Inside, flocks of women were heading for the cabaret lounge. So much estrogen was being pumped out it could have been bottled and used for hormone replacement therapy. We found our reserved table near the front of the room. Servers—all of them cute young guys—came around handing out champagne cocktails, their stir sticks emblazoned with the Hunk-a-rama bull’s head logo.
Feeling cranky and cantankerous, I slumped into my chair, sipped my cocktail,
and cased out the place, searching for exits. There must have been two hundred women crowded into the room, mostly in their twenties and thirties, although there were a surprising number of twinkly eyed, white-haired ladies out looking for a bit of fun.
My coworkers had gone for broke on the glitter meter. Between us, we had enough sequins, rhinestones, and beads for a Las Vegas floor show. Heidi, who had a toddler at home and didn’t get out much, was excited simply at being able to stay up past eight o’clock. Carleen had three cameras slung around her neck so she could get some shots of hunks in the buff to pass around at her next book-club meeting.
“Excuse me, but would you ladies mind if I joined you?”
I turned. A tall blond woman had appeared at our table. She wore a leopard-print blouse, a tight black skirt, and chandelier earrings that dangled to her clavicles.
“Sure, no prob,” said Giselle, scooting over to make room.
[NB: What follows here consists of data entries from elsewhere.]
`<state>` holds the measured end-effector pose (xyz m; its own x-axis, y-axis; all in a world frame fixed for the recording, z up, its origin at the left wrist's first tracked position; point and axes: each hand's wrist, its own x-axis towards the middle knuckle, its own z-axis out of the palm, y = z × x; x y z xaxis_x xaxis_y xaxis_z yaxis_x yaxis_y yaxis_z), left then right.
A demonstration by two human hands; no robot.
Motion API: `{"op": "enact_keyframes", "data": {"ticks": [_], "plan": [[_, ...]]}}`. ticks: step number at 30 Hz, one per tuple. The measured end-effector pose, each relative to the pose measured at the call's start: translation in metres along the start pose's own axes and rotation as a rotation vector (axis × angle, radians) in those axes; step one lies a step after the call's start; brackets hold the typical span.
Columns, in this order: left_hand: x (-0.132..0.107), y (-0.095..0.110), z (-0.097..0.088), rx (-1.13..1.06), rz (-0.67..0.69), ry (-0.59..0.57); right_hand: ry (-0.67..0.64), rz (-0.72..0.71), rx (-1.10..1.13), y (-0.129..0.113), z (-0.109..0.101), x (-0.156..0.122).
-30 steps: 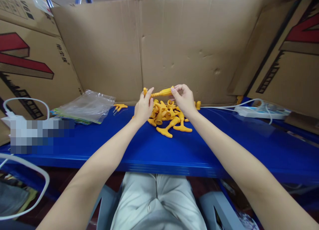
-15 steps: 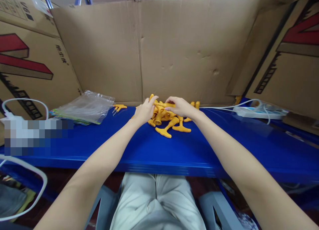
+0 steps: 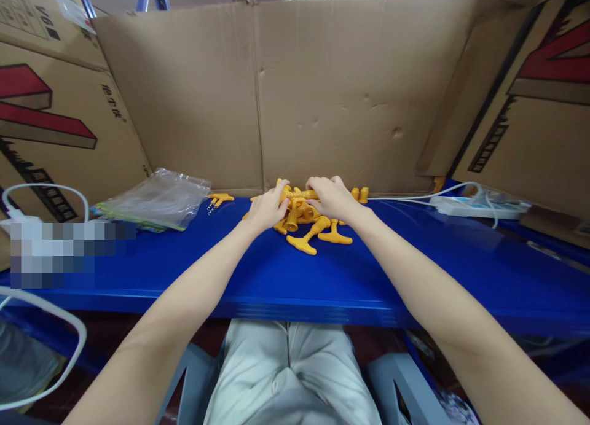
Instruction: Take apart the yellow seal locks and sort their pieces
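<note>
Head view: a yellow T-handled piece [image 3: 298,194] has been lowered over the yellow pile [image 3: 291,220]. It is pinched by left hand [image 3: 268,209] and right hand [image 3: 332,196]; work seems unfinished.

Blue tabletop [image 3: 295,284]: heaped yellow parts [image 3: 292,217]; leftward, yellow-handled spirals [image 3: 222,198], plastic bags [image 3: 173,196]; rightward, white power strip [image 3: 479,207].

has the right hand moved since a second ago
Yes, the right hand now shows lower and slightly further left against the cardboard panel behind it.
</note>
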<state>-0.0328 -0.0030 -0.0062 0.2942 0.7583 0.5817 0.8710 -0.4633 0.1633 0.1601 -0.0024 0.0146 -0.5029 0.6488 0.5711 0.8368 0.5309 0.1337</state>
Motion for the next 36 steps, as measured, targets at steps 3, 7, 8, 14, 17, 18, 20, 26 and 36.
{"op": "enact_keyframes", "data": {"ticks": [3, 7, 8, 14, 17, 18, 20, 26, 36], "plan": [[0.001, 0.000, 0.000, -0.013, -0.013, 0.005, 0.051, 0.002, 0.037, 0.001, 0.000, -0.001], [0.001, -0.004, 0.000, 0.008, -0.009, 0.014, -0.006, 0.012, 0.097, 0.002, 0.004, -0.001], [0.001, -0.005, 0.000, 0.011, -0.007, 0.014, -0.026, 0.011, 0.099, 0.002, 0.005, -0.001], [0.002, -0.006, 0.002, 0.007, -0.011, 0.008, 0.015, -0.005, 0.047, 0.005, 0.004, -0.001], [0.003, -0.008, 0.002, 0.023, -0.048, 0.016, 0.084, 0.024, 0.015, 0.007, 0.003, -0.001], [0.003, -0.009, 0.001, 0.035, -0.066, 0.017, 0.102, 0.037, 0.009, 0.008, 0.003, 0.000], [0.004, -0.011, 0.001, 0.064, -0.103, 0.010, 0.131, 0.061, 0.005, 0.010, 0.003, 0.000], [0.007, -0.023, -0.001, 0.145, -0.223, -0.001, 0.162, 0.136, 0.008, 0.017, 0.005, 0.001], [0.019, -0.052, 0.006, -0.401, -0.440, 0.199, 0.398, 0.463, 0.198, 0.083, 0.024, -0.007]]}}
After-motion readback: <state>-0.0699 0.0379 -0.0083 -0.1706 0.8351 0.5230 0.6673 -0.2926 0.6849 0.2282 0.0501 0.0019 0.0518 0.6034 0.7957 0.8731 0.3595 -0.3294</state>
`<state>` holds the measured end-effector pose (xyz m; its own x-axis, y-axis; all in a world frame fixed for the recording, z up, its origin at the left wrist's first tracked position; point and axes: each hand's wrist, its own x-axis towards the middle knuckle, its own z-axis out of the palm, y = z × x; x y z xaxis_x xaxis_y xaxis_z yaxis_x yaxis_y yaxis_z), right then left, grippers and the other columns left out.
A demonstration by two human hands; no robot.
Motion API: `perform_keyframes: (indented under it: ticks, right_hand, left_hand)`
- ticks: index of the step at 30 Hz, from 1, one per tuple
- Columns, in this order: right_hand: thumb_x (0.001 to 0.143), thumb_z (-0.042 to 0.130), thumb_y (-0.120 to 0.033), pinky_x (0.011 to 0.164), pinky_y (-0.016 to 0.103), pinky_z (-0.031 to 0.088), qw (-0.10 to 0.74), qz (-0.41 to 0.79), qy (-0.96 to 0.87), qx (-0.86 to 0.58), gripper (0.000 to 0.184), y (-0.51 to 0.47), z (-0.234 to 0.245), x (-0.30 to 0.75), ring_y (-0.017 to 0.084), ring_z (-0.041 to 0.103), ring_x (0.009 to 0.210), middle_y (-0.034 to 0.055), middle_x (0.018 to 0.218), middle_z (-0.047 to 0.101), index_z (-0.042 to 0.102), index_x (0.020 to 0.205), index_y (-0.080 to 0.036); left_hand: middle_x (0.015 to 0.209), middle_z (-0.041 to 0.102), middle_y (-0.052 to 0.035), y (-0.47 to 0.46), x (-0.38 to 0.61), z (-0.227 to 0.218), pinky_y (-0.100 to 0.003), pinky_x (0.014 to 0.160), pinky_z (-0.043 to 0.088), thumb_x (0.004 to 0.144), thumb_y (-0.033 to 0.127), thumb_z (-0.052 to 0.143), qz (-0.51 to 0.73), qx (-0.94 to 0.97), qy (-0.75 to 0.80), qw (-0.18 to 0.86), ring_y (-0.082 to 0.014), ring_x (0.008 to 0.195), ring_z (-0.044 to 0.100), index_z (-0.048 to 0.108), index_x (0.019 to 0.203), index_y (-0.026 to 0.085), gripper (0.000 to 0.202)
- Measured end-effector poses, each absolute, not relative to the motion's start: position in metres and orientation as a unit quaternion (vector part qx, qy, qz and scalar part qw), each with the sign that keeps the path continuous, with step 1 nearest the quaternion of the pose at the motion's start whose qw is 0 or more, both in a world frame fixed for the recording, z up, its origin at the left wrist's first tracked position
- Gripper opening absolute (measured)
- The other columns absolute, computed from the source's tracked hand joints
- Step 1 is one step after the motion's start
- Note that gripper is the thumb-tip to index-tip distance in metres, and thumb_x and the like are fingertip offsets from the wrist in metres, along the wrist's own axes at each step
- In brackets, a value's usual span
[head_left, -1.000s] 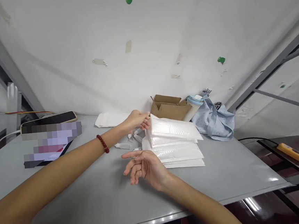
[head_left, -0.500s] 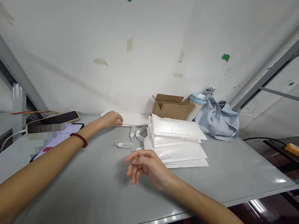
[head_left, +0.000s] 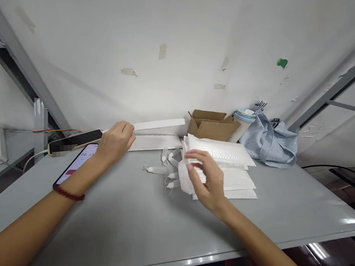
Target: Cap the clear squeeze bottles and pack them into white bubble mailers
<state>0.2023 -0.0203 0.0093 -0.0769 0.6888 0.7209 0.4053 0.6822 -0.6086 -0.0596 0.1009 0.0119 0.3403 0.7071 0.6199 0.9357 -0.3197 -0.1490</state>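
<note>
The left hand pinches the near-left end of a white sheet lifted off the far stack of sheets. The right hand, fingers curled, grips the left edge of the top bubble mailer on the pile. Small white tubes lie between. A phone lies left; a cardboard box and a blue bag lie far right.

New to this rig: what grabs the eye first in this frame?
The stack of white bubble mailers at mid-table stands out first, with the right hand gripping its near left corner. Next, the left hand far left of it lifts one end of a long white sheet by the wall. Behind the mailers sit an open cardboard box and a light blue cloth bag.
</note>
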Motion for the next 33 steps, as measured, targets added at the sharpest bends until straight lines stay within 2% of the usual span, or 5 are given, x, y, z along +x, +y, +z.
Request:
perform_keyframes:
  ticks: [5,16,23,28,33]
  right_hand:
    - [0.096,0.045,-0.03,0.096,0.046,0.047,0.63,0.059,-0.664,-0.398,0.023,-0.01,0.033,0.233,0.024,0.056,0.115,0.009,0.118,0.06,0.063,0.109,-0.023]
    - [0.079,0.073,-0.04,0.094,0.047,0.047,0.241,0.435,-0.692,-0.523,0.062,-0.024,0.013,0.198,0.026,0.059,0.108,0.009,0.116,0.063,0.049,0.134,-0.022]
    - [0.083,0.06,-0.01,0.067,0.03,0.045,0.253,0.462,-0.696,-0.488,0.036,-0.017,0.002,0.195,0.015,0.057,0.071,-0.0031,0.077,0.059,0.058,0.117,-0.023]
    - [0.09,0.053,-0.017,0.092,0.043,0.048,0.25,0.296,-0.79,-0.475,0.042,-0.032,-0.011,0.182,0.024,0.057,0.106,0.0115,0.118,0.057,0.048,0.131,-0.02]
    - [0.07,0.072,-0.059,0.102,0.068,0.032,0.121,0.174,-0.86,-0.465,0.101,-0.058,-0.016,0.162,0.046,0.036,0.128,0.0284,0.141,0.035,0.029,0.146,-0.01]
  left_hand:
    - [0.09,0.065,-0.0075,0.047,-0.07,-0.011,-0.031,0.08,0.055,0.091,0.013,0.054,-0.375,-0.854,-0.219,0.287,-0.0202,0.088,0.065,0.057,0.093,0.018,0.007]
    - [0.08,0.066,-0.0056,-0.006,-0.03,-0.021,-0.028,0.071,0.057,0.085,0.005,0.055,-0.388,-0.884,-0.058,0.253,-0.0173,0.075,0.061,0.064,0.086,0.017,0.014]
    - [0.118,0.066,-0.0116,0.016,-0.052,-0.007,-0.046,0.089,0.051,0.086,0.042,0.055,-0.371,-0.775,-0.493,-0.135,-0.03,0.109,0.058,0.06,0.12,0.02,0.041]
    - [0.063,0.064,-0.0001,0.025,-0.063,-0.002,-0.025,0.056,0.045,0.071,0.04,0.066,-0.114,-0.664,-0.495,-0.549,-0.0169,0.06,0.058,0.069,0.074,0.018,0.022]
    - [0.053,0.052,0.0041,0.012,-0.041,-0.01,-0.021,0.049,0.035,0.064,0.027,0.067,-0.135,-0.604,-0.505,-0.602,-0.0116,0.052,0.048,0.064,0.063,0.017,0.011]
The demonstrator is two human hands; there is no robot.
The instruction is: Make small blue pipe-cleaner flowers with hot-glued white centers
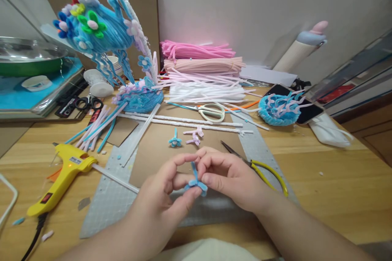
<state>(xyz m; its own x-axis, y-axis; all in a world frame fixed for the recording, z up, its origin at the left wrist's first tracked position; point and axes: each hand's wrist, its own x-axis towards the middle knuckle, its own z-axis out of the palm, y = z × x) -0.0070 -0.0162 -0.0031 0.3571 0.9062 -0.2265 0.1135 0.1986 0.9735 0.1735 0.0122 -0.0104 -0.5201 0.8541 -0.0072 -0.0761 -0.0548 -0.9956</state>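
Note:
Between my two hands is a small blue pipe-cleaner flower (196, 183) with a short stem pointing up. My left hand (171, 191) pinches its petals between thumb and fingers. My right hand (223, 175) is closed at the flower's right side, its fingertips by the stem and a petal. Just beyond my hands, a finished-looking blue flower (175, 142) and some pale pink bent pipe-cleaner pieces (194, 134) lie on brown cardboard (147, 159). Yellow-handled pliers or cutters (269, 175) rest beside my right hand, partly covered by it.
A yellow hot glue gun (61, 175) lies at left on the grey cutting mat's side. Bundled pipe cleaners (202, 67) and white-handled scissors (211, 112) are at the back. A flower-covered blue hanging decoration (104, 28) stands back left; a blue piece (269, 114) sits right, near a phone (309, 110).

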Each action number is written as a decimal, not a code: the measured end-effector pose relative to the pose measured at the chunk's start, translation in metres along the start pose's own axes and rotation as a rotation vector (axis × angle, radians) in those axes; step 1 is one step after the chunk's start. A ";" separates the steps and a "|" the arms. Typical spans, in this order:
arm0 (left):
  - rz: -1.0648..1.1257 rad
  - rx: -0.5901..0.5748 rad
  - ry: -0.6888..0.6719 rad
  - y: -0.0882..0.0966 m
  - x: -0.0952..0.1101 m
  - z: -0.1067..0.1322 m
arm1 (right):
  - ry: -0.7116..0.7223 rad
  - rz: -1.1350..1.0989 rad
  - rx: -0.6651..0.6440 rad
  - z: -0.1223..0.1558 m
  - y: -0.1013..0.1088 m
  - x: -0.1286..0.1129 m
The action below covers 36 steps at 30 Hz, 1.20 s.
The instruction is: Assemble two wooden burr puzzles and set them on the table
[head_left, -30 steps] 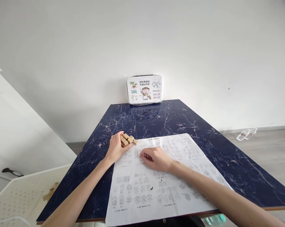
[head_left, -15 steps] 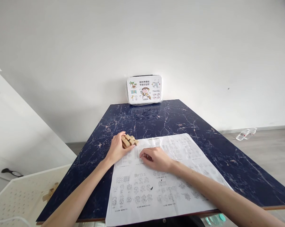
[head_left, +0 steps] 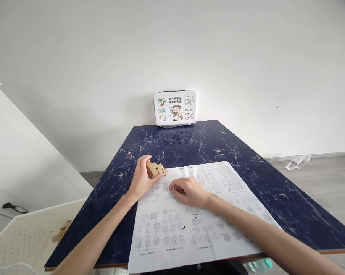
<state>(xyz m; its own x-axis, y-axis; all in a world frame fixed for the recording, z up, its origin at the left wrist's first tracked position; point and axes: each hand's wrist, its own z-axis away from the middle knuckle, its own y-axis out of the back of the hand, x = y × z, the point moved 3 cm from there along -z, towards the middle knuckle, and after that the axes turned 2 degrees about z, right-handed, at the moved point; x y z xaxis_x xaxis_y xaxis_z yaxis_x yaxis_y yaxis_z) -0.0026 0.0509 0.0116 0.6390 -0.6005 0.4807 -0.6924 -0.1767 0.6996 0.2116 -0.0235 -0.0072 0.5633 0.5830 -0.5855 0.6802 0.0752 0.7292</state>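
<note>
My left hand (head_left: 141, 178) is closed round a small wooden block puzzle (head_left: 155, 168) at the upper left corner of a large white printed sheet (head_left: 189, 217). The puzzle is tilted, its near side lifted off the dark blue marble table (head_left: 207, 145). My right hand (head_left: 189, 192) rests on the sheet a little right of the puzzle, fingers curled and pressed down on the paper, with nothing visible in it.
A white illustrated case (head_left: 175, 108) stands against the wall at the table's far edge. A white perforated bin (head_left: 23, 236) at lower left holds a wooden piece (head_left: 60, 233). A clear plastic bottle (head_left: 297, 162) lies on the floor at right.
My left hand has tipped the wooden puzzle up and drawn its fingers further round it. My right hand has stayed where it was on the sheet.
</note>
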 end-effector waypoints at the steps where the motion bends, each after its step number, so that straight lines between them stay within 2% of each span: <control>1: 0.010 0.008 -0.021 0.000 0.002 0.000 | -0.001 -0.003 0.002 0.000 0.000 0.000; 9: 0.042 -0.109 -0.056 -0.007 0.011 0.005 | -0.008 -0.018 0.010 0.000 0.000 0.002; 15: 0.050 -0.110 -0.074 -0.006 0.016 0.005 | -0.003 -0.004 0.011 0.000 0.000 0.001; 24: 0.027 -0.142 -0.129 -0.010 0.012 0.007 | -0.005 -0.011 0.007 0.001 -0.001 0.003; 28: 0.056 -0.136 -0.178 -0.005 0.018 0.007 | -0.054 -0.117 0.018 -0.001 -0.002 0.007; 32: 0.081 -0.199 -0.253 -0.001 0.031 0.009 | -0.184 -0.283 0.035 -0.003 0.004 0.007; 36: 0.135 -0.249 -0.308 0.001 0.044 0.014 | -0.204 -0.331 0.015 -0.006 0.009 0.003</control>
<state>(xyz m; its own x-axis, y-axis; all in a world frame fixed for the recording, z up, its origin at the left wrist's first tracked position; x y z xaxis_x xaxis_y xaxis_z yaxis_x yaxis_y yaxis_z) 0.0200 0.0136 0.0256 0.3920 -0.8171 0.4228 -0.6367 0.0907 0.7657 0.2162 -0.0163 -0.0002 0.3930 0.3557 -0.8479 0.8466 0.2200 0.4847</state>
The woman hijacked an extra chair from the next table, slid it into place between Samantha and me, and sat down daintily, patting her hair. A waiter hurried over and handed her a cocktail. Gazing around the table, the blonde caught everyone’s eye, held up her drink, and said in a baritone voice, “Cheers.”
Juju’s mouth fell open. “Oh my God—it’s Magenta!”
It
was
him! Why hadn’t I picked up on it?
“I catch your show at the Bling every Saturday night,” Juju gushed. “Hey, you guys—this is Magenta!
The
Magenta. He sings, he dances, he does Cher and Beyoncé and Madonna—he’s incredible!”
Magenta batted his faux lashes. “Oh, now you’re flattering me.”
“You’re a guy?” asked Heidi, who had probably read
Goodnight Moon
more times than was good for a functioning brain.
“Tonight I’m just one of the girls, sweetikins.”
“Why didn’t you tell me you were going to be here?” I asked.
“Last minute decision, doll. I took a cab here, then stood out in the parking lot and waited for someone to scalp me a ticket.”
The lights dimmed and a buzz of anticipation went around the room. A soundtrack blasted “You Sexy Thing,” a bit dog-eared around the edges, but pumping out a beat calculated to bring out a woman’s inner bad girl. Spotlights played across the
stage, red mist puffed from a fog machine, and then the Hunks ripped the curtains apart and strutted onstage.
My heart stood on its head and spun into a break dance. These guys
smoked
. There were ten of them, in their mid-twenties to mid-thirties, all colors, all races, a candy box of Y chromosomes guaranteed to please every taste, from boy next door to devil in disguise, all of it wrapped inside delts and pecs and abs and quads like the ones on comic-book superheroes.